> [WORK INSTRUCTIONS]: Go through the listing and pick out each line with the word "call" in it.

> [STUDY MATERIAL]:

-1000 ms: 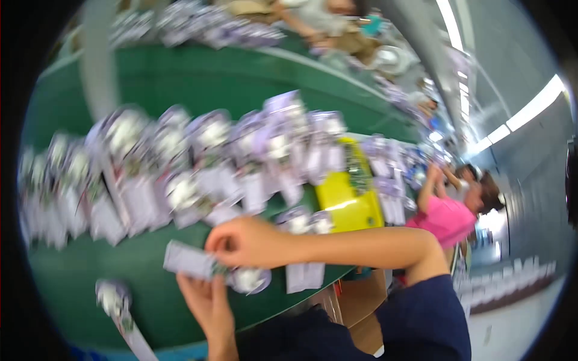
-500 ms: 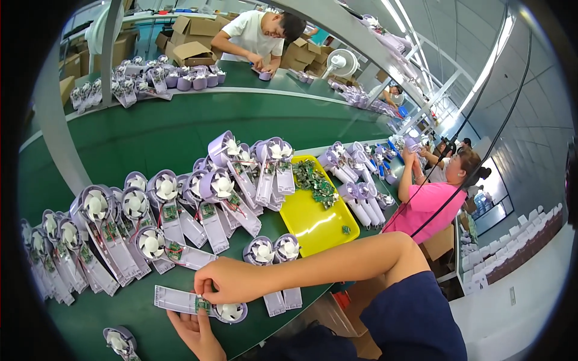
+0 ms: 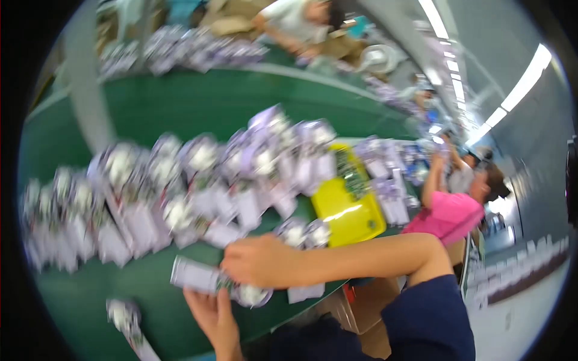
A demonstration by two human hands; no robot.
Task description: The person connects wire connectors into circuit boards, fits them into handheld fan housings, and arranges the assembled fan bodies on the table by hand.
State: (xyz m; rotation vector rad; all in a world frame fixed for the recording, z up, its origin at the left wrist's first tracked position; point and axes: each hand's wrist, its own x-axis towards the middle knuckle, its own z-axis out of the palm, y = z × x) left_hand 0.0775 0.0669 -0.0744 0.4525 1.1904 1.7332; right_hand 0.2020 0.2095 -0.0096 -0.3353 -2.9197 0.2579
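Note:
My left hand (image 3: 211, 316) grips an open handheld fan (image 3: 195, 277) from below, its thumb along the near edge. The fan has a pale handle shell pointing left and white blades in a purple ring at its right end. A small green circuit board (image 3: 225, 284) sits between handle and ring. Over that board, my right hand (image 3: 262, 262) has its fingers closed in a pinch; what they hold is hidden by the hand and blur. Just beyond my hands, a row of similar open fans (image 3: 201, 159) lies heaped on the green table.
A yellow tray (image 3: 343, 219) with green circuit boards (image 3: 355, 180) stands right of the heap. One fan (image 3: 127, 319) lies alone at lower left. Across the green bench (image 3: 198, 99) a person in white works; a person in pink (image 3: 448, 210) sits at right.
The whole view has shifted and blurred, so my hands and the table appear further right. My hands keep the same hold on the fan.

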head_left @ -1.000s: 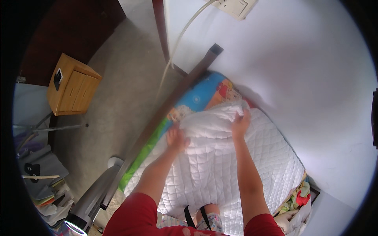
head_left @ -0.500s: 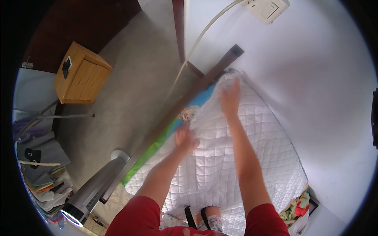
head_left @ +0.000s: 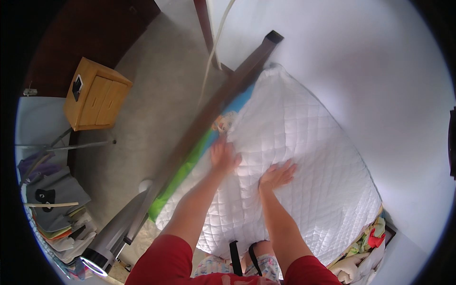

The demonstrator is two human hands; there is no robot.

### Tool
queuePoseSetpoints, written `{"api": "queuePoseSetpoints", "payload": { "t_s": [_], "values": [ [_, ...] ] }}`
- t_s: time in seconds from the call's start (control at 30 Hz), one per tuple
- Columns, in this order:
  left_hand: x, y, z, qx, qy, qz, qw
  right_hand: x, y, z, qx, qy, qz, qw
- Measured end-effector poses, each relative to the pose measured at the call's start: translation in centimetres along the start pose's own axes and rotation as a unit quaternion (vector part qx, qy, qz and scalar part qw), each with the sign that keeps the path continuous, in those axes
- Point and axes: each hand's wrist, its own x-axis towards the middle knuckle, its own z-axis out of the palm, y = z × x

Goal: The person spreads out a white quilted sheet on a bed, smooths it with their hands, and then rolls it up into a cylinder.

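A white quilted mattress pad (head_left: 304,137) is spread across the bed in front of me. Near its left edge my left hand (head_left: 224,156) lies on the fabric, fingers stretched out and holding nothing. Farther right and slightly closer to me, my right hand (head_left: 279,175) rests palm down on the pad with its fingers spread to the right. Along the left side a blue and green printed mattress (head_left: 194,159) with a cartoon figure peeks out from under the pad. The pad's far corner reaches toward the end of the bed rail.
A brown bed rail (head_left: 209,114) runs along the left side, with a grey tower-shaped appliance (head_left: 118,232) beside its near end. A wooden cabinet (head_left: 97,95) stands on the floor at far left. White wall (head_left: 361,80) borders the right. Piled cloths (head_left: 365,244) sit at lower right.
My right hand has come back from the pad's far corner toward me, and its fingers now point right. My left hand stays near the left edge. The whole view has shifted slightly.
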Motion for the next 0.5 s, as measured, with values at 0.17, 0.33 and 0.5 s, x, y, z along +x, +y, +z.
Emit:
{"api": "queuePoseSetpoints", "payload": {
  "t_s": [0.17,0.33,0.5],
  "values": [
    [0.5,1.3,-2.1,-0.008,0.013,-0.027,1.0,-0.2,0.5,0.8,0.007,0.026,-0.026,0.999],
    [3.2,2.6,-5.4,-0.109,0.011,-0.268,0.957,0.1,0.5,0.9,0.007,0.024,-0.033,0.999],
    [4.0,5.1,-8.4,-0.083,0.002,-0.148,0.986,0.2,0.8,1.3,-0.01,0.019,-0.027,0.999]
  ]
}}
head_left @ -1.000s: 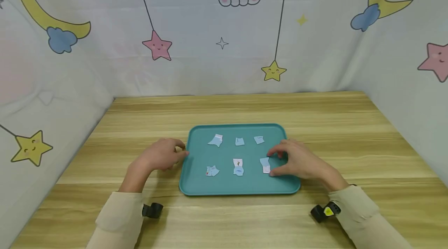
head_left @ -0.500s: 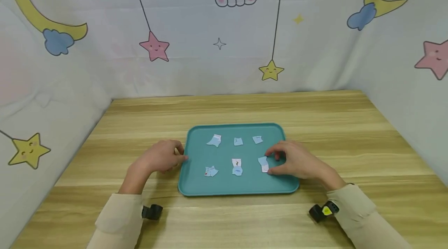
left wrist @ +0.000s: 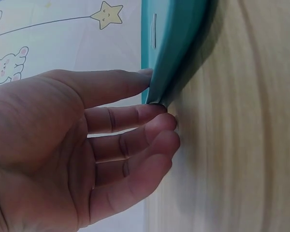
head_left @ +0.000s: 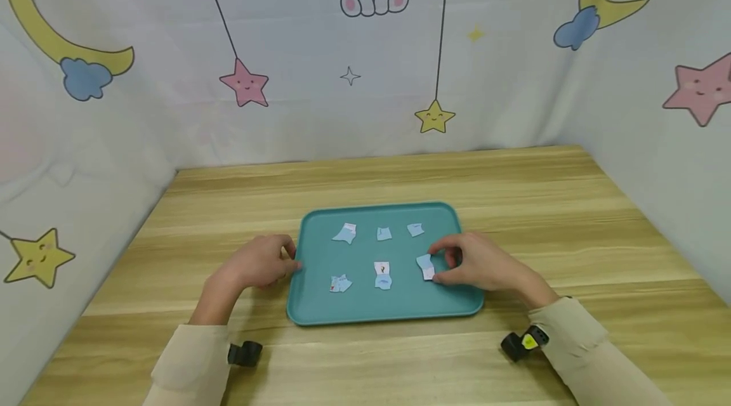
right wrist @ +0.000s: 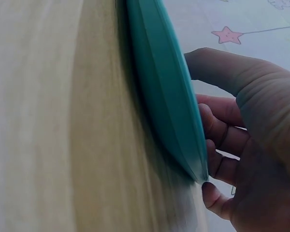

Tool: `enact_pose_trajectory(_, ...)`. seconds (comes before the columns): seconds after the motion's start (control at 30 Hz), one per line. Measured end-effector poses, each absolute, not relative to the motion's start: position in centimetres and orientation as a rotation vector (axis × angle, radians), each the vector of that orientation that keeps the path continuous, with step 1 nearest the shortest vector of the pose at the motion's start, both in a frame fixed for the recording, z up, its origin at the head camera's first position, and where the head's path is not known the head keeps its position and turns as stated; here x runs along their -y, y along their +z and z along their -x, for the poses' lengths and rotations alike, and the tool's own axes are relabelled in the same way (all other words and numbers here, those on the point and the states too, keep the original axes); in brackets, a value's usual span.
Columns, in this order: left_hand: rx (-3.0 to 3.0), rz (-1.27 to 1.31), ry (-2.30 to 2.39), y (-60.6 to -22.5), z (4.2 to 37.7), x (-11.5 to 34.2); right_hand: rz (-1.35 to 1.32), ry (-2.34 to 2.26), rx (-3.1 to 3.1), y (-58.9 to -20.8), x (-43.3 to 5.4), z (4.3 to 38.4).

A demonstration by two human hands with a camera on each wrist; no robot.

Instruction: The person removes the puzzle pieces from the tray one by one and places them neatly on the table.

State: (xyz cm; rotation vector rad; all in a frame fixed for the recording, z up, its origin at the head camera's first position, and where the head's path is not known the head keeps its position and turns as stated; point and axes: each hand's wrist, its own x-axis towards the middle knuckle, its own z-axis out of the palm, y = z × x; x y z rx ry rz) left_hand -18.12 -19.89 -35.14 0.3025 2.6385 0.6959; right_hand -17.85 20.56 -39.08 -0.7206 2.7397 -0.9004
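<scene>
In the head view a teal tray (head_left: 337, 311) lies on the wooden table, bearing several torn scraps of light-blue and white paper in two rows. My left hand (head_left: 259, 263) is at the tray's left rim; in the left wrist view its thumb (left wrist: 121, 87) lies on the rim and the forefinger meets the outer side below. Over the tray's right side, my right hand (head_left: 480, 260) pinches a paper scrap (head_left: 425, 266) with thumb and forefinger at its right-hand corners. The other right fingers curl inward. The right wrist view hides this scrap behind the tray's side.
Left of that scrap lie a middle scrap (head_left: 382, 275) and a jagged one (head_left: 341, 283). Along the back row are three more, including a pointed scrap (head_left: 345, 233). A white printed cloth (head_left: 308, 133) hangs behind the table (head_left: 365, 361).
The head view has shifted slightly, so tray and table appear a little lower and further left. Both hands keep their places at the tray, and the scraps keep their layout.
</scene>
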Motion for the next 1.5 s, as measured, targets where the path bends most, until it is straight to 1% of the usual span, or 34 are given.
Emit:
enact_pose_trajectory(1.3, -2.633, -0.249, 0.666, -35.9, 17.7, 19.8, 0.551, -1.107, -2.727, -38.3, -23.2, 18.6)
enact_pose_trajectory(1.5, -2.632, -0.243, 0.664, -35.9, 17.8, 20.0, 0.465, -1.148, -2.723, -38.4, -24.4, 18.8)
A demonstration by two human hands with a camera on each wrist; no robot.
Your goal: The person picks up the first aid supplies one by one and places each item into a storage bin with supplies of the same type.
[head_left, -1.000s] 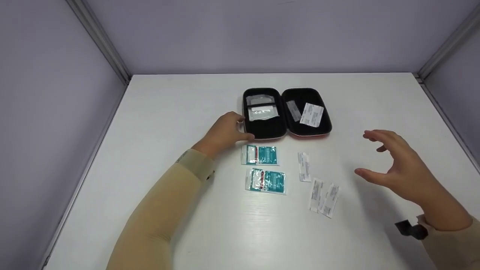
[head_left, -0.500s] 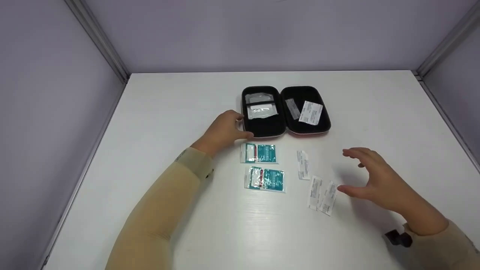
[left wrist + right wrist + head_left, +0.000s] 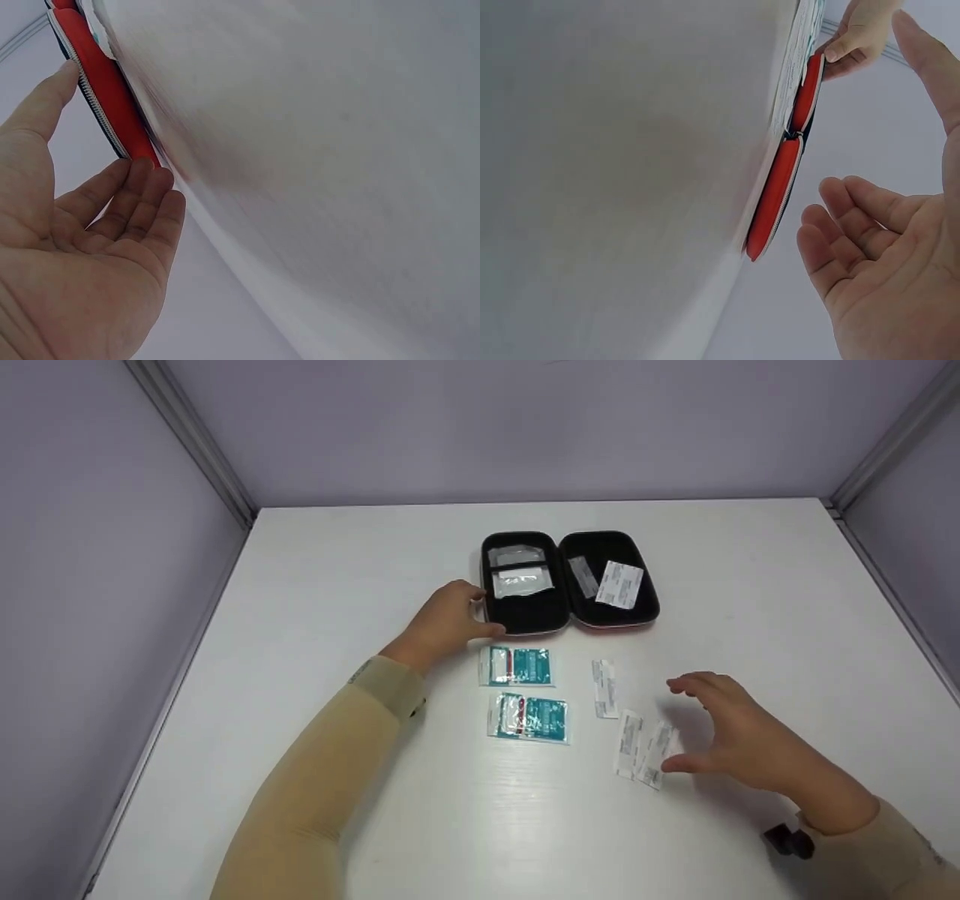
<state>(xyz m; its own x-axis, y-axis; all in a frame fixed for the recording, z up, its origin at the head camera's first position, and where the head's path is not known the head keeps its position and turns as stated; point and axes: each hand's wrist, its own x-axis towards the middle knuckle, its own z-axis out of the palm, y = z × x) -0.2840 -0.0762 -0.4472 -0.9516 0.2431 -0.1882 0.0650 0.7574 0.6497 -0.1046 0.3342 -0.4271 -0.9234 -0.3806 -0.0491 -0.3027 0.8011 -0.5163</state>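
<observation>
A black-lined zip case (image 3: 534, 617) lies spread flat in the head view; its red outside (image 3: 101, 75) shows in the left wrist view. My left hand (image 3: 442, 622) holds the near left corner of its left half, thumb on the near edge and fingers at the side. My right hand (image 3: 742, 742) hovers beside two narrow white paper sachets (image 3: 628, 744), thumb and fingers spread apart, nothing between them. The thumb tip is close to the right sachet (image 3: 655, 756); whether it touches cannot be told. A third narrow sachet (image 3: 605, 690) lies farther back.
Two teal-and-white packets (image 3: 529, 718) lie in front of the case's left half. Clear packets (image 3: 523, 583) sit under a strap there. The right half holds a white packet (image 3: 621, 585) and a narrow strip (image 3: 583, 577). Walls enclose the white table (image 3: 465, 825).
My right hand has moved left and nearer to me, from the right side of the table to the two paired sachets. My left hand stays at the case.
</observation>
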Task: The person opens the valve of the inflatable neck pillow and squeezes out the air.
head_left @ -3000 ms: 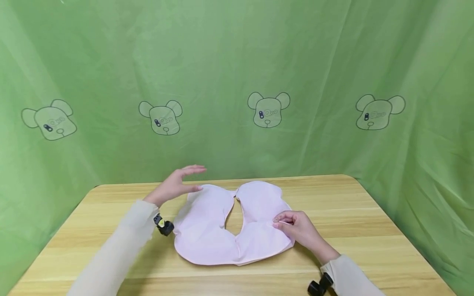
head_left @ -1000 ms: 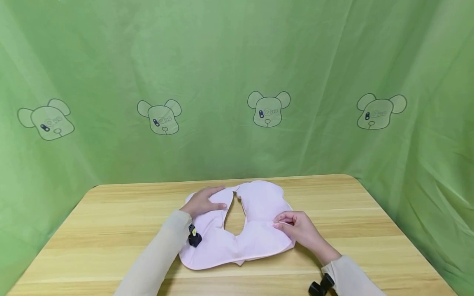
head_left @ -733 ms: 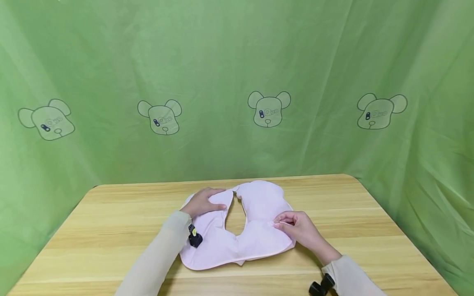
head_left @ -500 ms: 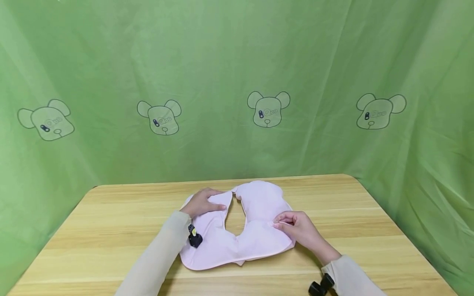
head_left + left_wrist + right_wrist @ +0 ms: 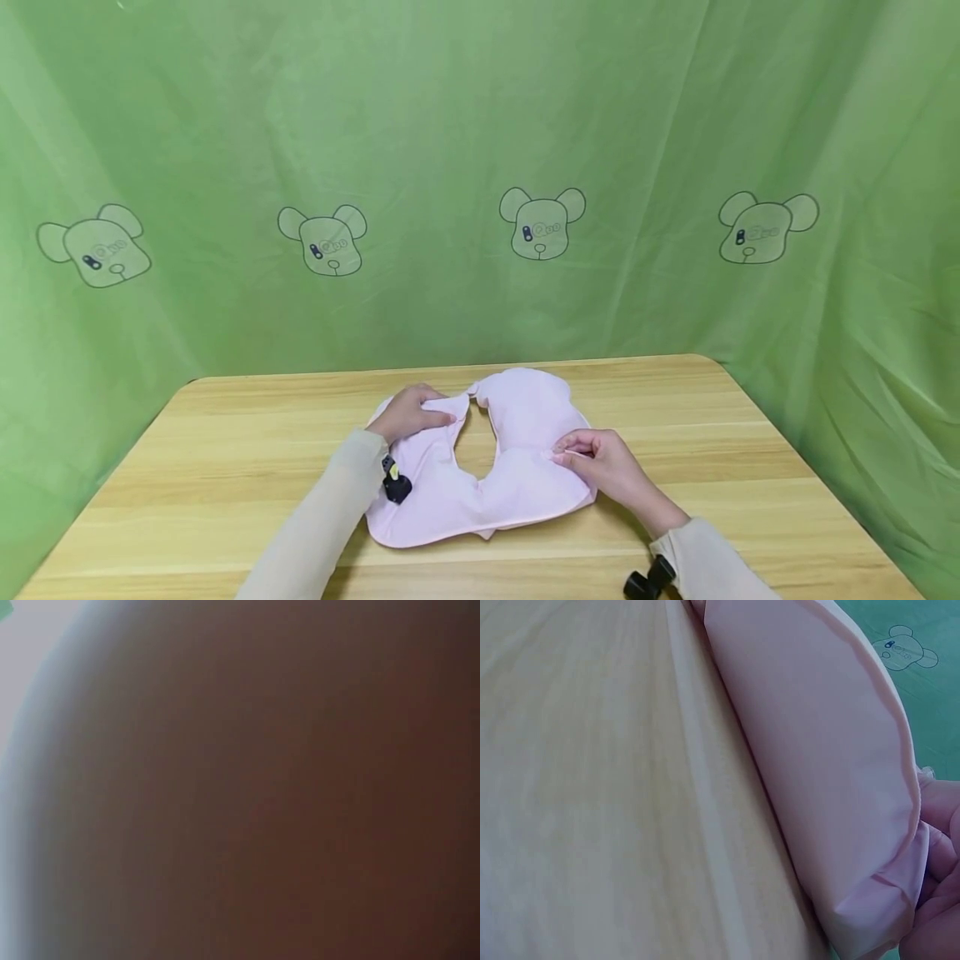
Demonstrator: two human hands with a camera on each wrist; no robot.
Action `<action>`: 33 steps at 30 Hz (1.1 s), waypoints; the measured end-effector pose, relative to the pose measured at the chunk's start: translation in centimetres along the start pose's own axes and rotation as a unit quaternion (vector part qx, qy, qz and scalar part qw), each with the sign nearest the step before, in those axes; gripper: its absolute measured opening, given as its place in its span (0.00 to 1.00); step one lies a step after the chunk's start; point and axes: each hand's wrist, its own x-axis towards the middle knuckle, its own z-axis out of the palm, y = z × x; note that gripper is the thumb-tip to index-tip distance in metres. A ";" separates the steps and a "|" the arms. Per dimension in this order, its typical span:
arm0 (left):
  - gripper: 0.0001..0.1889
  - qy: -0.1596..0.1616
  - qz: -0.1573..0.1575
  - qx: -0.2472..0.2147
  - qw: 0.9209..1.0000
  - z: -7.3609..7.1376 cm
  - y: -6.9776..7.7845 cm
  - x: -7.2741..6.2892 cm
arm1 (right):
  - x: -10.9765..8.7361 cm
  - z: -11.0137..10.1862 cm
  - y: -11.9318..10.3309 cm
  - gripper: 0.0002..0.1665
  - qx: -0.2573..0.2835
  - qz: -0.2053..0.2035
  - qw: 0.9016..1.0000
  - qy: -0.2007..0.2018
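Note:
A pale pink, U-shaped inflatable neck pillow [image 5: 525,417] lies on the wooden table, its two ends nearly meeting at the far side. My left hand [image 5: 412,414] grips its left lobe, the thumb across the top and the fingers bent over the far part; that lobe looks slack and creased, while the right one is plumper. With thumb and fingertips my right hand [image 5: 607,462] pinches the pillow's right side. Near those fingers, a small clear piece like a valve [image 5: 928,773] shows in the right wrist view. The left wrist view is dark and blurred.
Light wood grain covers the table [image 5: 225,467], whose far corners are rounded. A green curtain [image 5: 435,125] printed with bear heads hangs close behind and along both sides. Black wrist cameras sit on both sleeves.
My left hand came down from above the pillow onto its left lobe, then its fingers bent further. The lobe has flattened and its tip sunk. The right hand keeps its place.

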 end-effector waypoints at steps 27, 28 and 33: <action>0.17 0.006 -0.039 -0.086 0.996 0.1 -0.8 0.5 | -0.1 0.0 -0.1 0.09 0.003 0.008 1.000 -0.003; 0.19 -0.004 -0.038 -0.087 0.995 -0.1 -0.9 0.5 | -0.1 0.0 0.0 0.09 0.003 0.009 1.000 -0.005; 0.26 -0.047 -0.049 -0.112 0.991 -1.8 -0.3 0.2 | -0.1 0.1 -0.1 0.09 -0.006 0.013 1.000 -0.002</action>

> [WRITTEN SOLUTION]:
- t_s: time in seconds from the call's start (control at 30 Hz), one per tuple
- Measured end-effector poses, each relative to the pose measured at the call's start: translation in centimetres along the start pose's own axes and rotation as a unit quaternion (vector part qx, qy, qz and scalar part qw), each with the sign that keeps the path continuous, in those axes

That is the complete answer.